Speaking of Carlesa’s Enterprise, Ifill said as part of the training in Guyana she learnt how to create and run her own business and the health and safety standards of production to go with it. Working from her St James home, Ifill, who was quick at developing her own product, launched it at Girlfriends Expo earlier this year. Unfortunately, she did not get to attend BMEX recently due to the birth of her son, now six weeks old, and had been taking it a bit easy. However, in May, some of her products were featured at The Green Festival in Washington, DC.

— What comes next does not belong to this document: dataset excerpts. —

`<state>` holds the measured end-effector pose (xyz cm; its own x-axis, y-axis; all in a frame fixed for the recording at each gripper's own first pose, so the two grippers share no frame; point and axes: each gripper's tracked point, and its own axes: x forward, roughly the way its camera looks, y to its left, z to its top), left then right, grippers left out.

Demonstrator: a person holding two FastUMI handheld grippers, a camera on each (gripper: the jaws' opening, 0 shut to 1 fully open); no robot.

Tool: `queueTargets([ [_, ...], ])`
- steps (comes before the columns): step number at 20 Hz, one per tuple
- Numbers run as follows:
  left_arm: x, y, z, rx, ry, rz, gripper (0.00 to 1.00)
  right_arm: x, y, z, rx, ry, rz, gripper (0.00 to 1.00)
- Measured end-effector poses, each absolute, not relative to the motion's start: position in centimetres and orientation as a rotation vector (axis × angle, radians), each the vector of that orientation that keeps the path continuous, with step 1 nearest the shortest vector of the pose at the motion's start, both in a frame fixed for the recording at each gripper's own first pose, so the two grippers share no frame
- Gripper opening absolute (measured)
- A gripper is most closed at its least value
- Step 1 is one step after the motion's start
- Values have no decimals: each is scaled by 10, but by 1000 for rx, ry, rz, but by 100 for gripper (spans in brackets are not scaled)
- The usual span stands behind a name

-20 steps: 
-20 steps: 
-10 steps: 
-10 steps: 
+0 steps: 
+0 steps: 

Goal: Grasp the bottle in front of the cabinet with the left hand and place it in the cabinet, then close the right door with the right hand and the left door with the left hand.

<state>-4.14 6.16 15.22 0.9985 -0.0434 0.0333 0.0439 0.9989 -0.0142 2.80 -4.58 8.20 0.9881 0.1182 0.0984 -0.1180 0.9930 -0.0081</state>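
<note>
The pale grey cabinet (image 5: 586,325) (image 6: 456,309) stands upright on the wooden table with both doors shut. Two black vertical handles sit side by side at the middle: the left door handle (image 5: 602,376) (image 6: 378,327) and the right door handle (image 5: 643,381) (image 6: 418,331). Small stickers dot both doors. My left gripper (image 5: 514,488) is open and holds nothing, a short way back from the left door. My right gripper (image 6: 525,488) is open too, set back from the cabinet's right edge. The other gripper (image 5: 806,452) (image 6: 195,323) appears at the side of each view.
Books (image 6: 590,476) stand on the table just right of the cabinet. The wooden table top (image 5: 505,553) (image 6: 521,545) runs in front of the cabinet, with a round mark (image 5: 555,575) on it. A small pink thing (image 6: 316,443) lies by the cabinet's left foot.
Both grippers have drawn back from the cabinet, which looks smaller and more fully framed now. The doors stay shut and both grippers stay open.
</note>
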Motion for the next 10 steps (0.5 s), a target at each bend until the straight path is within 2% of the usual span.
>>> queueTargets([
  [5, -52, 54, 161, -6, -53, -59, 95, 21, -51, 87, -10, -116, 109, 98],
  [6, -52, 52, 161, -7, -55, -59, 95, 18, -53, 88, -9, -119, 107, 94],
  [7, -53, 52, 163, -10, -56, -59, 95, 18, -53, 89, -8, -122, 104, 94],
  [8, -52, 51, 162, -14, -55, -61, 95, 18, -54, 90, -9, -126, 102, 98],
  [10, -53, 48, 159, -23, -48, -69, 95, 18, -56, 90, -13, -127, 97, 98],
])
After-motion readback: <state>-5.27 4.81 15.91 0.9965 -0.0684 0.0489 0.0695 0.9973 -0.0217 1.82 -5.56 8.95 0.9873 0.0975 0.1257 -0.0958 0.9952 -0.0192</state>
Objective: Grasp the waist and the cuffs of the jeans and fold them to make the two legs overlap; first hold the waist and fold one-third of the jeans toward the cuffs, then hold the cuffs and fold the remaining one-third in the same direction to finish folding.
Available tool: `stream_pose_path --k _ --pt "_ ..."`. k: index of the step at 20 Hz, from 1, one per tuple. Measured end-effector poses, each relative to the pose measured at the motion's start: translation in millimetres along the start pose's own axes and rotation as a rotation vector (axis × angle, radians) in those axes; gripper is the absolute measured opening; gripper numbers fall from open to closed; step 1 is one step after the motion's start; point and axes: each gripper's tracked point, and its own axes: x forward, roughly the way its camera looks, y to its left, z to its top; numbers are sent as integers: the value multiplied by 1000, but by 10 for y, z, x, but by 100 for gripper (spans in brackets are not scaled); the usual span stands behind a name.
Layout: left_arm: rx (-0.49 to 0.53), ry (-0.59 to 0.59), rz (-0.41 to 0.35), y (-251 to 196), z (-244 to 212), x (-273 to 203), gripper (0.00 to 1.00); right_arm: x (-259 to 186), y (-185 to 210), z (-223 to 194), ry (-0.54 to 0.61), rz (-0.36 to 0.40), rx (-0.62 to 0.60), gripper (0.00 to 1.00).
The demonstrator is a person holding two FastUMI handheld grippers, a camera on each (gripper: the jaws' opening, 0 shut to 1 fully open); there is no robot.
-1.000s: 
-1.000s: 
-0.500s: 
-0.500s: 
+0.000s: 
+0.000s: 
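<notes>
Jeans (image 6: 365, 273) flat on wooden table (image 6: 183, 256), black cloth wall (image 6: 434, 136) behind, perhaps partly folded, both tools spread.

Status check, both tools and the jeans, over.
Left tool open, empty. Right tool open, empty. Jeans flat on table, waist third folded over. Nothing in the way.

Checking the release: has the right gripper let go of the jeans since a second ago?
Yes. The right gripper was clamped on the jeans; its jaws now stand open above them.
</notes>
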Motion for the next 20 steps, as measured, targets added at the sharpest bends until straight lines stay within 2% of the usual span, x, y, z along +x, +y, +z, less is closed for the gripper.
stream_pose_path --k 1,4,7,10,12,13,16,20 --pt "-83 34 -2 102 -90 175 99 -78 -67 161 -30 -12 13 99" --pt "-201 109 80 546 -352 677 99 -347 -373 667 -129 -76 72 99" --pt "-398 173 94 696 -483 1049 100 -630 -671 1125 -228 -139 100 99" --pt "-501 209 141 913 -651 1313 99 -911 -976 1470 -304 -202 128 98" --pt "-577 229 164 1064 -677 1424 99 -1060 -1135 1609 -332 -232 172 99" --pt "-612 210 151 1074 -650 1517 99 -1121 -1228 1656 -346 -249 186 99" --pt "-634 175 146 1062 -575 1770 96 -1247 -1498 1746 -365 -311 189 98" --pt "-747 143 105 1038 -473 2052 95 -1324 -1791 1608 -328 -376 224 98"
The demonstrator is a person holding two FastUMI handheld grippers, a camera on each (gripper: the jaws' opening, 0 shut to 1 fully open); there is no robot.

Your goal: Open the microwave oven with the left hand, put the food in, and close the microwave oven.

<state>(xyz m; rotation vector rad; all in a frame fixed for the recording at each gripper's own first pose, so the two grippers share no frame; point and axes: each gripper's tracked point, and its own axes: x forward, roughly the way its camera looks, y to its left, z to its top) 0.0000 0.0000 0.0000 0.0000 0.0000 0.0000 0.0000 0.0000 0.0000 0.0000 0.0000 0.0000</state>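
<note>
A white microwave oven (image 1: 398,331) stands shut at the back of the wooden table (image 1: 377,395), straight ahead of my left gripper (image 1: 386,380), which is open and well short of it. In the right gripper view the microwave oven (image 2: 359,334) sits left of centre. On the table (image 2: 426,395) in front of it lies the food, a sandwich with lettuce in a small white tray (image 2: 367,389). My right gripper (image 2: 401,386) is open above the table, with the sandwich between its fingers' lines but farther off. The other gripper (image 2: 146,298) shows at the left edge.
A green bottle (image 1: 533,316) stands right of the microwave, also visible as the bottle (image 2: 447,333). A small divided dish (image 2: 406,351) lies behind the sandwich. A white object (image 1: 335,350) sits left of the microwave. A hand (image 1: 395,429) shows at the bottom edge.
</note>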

Ifill said the response to the green banana products had been overwhelming because it was a healthy option. She is in the process of getting additional machinery that has greater capacity. Thanks to help from the Youth Entrepreneurship Scheme, she also is acquiring a large oven to accompany the mill to grind the bananas. She said the products were being embraced by Barbadians, and at times she had found it difficult to meet the demand. “I did not realise that it would have taken off so well, so quickly.” Ifill, an employee of the Ministry of Agriculture, said green banana flour was a nutrient-rich, easily digestible dehydrated powder enriched with high carbohydrates, starch, vitamins, proteins, minerals, crude fibre, zero fat and sugar.
While not ruling out the options of creating new products using green banana flour, Ifill said she would focus on developing other recipes and had been working with chef Sophia Husbands. “It is a new product and I just want people to get familiar with it, rather than putting too many things out there too soon,” she said.